At first, in step S10, it is decided whether to present the keyword (important word or phrase). When the keyword is presented, the process advances to step S11. Otherwise, the process advances to step S12. When the keyword is presented, linguistic information is chosen and presented in units of a sentence.

In step S11 for setting generation of presentation word or phrase, and base of selection, a user sets part-of-speech specification, the important word or phrase presentation, the priority presentation word or phrase, presentation quantity. In step S12 for setting the presentation sentence generation and base of selection, the user sets representation of a sentence including designated words or phrases, a summary ratio and so on. When setting is done by either of step S11 or step S12, the process advances to step S13. In step S13, it is decided whether the linguistic information should be presented in dynamic. When the user instructs a dynamic presentation, a velocity and direction of the dynamic presentation are set in step S14. Concretely, the scrolling direction and speed at that the represent notation is scrolled are set.

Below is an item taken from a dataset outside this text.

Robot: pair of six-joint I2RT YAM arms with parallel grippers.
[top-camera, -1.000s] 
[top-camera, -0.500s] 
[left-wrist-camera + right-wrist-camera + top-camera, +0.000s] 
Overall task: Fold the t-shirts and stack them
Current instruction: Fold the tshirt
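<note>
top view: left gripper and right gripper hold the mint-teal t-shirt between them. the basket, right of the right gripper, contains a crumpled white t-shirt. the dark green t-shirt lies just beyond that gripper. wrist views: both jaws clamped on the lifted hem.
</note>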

In step S15, a unit of presentation and a start timing are designated. The unit of presentation is “sentence”, “clause”, or “words and phrases”, a sentence head speech start time, a clause speech start time, a word-and-phrase speech start time are set to a start timing. In step S16, a presentation continuous time is designated in units of a presentation. In here, on the presentation continuous time, “until the speech start of the next word or phrase”, “the number of seconds”, or “until the end of a sentence” can be designated. In step S17, a presentation mode is set. The presentation mode includes, for example, position of a unit of presentation, character stile (font), size, and so on. The presentation mode is preferably set for all words and phrases or every designated word or phrase.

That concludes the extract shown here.